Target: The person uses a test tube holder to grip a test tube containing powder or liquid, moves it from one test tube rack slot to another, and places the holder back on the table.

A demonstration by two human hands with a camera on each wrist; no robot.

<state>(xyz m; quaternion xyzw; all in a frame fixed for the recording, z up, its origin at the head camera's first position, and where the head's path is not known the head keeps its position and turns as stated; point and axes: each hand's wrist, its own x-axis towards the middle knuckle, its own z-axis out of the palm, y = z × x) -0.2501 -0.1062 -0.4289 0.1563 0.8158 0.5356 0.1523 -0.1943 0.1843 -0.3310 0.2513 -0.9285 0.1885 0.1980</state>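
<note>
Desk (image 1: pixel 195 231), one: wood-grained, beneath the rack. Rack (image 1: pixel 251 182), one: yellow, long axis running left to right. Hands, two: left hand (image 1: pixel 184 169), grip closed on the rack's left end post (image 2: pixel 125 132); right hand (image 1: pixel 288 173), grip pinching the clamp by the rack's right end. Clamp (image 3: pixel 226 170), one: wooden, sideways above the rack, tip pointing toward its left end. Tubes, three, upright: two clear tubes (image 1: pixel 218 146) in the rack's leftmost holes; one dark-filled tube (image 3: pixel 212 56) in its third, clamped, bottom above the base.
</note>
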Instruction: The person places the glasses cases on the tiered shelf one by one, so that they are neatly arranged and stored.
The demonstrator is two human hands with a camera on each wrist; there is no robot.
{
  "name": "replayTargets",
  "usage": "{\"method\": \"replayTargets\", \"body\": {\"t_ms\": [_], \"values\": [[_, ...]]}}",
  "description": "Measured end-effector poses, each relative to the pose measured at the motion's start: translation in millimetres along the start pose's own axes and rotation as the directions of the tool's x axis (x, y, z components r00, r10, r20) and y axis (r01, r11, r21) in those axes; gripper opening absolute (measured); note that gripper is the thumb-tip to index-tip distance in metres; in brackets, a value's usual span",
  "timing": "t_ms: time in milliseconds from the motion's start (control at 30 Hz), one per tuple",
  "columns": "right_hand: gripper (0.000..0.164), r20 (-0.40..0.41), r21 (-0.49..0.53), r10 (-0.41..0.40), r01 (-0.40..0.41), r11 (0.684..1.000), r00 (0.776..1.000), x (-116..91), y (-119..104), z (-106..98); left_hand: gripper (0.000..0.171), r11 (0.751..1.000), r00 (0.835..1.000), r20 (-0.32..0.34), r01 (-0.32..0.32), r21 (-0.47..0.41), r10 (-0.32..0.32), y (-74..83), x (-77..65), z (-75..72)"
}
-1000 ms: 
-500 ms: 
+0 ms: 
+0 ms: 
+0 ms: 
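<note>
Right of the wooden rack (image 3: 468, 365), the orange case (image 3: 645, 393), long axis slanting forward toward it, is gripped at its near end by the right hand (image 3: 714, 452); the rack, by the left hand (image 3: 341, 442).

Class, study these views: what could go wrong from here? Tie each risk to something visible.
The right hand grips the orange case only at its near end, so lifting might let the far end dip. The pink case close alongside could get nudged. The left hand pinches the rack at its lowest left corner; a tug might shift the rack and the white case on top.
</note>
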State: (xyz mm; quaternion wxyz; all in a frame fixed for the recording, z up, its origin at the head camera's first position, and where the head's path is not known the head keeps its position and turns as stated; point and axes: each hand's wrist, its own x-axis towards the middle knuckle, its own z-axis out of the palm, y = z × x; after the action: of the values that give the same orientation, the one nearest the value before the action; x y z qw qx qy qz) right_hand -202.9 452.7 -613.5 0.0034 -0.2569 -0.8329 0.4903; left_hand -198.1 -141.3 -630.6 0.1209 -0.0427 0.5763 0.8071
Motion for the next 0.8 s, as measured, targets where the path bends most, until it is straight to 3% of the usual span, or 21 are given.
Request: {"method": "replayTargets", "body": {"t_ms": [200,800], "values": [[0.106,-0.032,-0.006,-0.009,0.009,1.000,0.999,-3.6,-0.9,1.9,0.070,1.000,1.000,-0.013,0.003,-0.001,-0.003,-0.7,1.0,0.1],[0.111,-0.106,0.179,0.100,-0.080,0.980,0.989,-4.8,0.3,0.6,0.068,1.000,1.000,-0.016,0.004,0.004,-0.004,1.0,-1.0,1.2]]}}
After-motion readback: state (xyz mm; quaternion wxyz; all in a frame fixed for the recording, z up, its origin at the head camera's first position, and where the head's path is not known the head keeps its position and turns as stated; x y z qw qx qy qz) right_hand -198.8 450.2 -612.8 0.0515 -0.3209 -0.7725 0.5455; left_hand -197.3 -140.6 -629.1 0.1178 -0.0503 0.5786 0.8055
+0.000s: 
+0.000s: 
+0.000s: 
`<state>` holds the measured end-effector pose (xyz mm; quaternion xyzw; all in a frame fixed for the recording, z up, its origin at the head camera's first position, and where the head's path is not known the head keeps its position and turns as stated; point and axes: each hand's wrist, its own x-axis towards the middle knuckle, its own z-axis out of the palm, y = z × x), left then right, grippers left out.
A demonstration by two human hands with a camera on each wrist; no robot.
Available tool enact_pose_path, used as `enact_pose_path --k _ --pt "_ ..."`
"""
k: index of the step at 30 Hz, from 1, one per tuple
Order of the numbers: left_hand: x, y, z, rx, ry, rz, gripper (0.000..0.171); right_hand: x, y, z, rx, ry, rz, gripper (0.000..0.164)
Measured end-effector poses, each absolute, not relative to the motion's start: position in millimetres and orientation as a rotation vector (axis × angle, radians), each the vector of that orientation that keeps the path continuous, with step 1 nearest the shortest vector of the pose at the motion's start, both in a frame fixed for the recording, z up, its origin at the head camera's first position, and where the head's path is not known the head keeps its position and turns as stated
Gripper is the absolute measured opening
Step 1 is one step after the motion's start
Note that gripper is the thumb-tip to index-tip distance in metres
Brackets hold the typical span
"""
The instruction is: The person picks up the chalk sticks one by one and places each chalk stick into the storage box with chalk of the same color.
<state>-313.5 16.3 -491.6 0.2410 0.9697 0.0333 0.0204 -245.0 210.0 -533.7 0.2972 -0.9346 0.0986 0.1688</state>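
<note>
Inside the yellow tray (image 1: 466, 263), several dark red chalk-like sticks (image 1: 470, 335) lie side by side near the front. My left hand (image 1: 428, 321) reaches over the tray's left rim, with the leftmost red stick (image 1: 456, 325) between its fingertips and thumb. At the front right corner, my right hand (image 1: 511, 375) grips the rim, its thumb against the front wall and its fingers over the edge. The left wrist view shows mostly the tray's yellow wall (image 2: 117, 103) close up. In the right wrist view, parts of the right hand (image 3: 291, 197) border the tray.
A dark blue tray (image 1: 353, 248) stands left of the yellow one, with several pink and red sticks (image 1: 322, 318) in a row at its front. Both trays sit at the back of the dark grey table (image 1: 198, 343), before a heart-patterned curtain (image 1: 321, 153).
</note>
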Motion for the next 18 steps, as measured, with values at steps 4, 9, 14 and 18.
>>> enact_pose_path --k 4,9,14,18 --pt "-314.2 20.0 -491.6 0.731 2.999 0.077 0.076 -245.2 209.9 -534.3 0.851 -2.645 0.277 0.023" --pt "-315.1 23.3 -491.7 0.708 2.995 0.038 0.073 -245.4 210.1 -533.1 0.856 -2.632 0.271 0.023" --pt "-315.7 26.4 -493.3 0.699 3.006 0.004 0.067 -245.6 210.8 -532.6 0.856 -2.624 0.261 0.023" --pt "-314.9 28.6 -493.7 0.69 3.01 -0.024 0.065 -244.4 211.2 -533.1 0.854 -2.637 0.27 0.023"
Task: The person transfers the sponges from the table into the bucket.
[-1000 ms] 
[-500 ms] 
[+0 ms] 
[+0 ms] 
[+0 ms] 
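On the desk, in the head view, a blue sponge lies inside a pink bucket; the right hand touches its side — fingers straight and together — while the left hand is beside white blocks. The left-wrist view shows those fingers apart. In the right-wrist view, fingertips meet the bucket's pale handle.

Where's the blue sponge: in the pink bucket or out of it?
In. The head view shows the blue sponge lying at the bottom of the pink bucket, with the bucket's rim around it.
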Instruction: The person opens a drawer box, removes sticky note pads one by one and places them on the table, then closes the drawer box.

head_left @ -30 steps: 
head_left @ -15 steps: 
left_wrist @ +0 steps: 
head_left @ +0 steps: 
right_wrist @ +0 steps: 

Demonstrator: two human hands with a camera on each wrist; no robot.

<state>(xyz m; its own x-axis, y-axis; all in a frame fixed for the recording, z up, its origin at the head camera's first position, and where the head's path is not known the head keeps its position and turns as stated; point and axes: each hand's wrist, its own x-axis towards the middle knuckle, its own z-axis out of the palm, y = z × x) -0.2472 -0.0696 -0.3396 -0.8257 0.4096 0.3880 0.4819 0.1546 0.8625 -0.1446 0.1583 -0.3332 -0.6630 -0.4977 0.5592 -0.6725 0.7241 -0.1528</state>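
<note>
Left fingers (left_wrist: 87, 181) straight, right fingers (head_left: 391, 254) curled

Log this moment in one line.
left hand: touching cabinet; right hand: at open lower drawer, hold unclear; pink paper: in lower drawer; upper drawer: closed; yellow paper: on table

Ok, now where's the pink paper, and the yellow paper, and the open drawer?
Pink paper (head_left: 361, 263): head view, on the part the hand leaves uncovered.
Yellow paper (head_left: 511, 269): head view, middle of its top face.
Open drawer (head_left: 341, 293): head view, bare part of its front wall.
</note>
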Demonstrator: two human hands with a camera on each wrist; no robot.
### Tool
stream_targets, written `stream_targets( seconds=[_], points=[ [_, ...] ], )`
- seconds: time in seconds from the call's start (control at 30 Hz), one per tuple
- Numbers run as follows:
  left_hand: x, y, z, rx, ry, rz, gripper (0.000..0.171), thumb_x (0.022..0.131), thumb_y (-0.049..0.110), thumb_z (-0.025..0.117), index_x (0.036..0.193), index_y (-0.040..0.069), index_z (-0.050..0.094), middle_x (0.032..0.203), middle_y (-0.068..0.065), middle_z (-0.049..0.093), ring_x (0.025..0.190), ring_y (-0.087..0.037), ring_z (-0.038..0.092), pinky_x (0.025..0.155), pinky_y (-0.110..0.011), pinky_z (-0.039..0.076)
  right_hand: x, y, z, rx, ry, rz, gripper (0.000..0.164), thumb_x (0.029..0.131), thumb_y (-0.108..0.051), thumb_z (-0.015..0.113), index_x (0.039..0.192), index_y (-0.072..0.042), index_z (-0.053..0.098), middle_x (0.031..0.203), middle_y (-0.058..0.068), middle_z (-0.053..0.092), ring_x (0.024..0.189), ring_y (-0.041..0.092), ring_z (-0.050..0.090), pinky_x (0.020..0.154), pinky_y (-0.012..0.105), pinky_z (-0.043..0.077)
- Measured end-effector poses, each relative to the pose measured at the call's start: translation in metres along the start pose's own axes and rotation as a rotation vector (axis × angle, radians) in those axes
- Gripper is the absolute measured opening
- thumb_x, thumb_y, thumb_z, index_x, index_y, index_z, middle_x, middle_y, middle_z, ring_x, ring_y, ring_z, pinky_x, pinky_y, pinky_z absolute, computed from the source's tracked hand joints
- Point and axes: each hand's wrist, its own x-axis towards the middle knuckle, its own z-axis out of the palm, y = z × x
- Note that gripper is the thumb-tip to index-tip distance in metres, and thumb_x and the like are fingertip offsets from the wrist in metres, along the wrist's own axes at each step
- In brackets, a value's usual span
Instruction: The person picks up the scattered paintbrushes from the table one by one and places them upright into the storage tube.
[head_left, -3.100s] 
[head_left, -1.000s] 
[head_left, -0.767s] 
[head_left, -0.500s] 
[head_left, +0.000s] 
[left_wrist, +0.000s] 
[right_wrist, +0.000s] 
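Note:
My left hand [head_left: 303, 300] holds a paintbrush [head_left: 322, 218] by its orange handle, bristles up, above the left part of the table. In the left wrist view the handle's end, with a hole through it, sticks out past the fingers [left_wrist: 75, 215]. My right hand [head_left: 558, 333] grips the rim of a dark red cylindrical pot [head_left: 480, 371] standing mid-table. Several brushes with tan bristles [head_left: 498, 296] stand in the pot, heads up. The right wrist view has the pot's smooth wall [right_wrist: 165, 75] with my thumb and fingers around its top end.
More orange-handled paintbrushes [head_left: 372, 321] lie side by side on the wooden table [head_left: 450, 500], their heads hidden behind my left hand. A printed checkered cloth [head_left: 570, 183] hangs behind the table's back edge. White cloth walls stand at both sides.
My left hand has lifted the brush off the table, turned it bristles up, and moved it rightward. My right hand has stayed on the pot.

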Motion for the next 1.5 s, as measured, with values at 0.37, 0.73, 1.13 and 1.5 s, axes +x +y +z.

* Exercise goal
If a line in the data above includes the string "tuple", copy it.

* Task response
  "timing": "t_ms: time in milliseconds from the motion's start (control at 30 Hz), one per tuple",
k: index of the step at 30 Hz, from 1, one per tuple
- seconds: time in seconds from the call's start (control at 30 Hz), one per tuple

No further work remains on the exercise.